In crafting a metric, it’s important to select for observability. We believe the right metric to measure founding organization investment is open-source headcount proportion: the number of FTE equivalent engineers dedicated to open-source projects as a percentage of overall employees.
For example, if a founding organization employs 100 people, and has ten full-time engineers writing open source code, and ten engineers writing open-source code half-time, its open-source headcount proportion would be 15% = (10 + 0.5 * 10) / 100.
What’s a good baseline for how much a founding organization should invest in open source? We feel a good comparable here is governments, who almost always spend 15-20+% of GDP on public goods.
After a number of conversations with other founding organizations who have helped sustain their communities and keep them relevant in changing technological times, the general tenor was sufficient investment was at least 10% of headcount.
Gatsby’s commitment to investing in open source & sustaining the community
We wrote this piece, among other reasons, to share our deep commitment to open source technology and to the community. We feel that we have a responsibility to keep Gatsby an incredibly healthy and vibrant ecosystem.
What that means to us:
- Open-source staffing level. We have 25 people in our roughly 55-person organization — over 45% by headcount — writing open-source code and documentation. We’ll continue to report this figure periodically over time.
- Continued development. In the last few months, we’ve shipped themes, MDX 1.0, better offline support, better site performance for large sites, schema snapshotting, UI improvements to documentation, structured logging, asset prefixing, and a long list of other features and research initiatives.

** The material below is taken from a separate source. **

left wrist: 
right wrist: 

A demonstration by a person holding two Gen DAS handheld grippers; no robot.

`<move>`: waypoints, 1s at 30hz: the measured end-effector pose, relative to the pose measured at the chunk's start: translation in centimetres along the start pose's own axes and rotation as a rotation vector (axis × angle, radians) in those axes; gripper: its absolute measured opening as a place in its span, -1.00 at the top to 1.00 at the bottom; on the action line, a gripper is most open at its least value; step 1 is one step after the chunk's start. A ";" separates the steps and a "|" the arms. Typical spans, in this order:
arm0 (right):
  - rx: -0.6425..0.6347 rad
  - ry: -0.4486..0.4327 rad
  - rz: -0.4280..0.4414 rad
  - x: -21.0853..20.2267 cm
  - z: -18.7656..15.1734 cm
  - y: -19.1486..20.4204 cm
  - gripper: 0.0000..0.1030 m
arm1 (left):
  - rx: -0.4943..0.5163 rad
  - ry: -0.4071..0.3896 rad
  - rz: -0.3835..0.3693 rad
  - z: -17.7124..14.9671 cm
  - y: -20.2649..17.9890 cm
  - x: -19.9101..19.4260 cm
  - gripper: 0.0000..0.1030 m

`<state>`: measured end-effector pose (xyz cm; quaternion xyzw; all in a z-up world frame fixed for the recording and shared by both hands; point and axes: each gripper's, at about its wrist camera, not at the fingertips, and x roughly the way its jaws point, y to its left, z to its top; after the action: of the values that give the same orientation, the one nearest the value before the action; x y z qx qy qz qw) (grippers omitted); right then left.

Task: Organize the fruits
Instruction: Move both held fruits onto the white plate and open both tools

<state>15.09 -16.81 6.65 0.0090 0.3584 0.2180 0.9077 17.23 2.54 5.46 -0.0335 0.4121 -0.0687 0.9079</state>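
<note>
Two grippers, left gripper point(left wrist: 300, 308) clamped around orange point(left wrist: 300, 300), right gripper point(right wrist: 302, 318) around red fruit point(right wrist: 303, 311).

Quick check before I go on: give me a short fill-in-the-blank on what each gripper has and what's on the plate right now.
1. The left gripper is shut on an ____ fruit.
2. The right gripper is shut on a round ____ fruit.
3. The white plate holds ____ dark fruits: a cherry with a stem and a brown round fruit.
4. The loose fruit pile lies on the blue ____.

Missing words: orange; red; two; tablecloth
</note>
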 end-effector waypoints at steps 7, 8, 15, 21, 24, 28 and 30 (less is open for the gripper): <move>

- Commercialization. We’re building a sustainable revenue base via the recently launched Gatsby Cloud with features like Preview and Builds.
We’re committed to making Gatsby the next way to build on the web. We believe Gatsby is great for the community, thousands of whom are using Gatsby to earn a living and for the web in general. Security, performance, accessibility, and modern tooling should be the default in front-end development, not afterthoughts.
Our goal is to help create a better web—for everyone.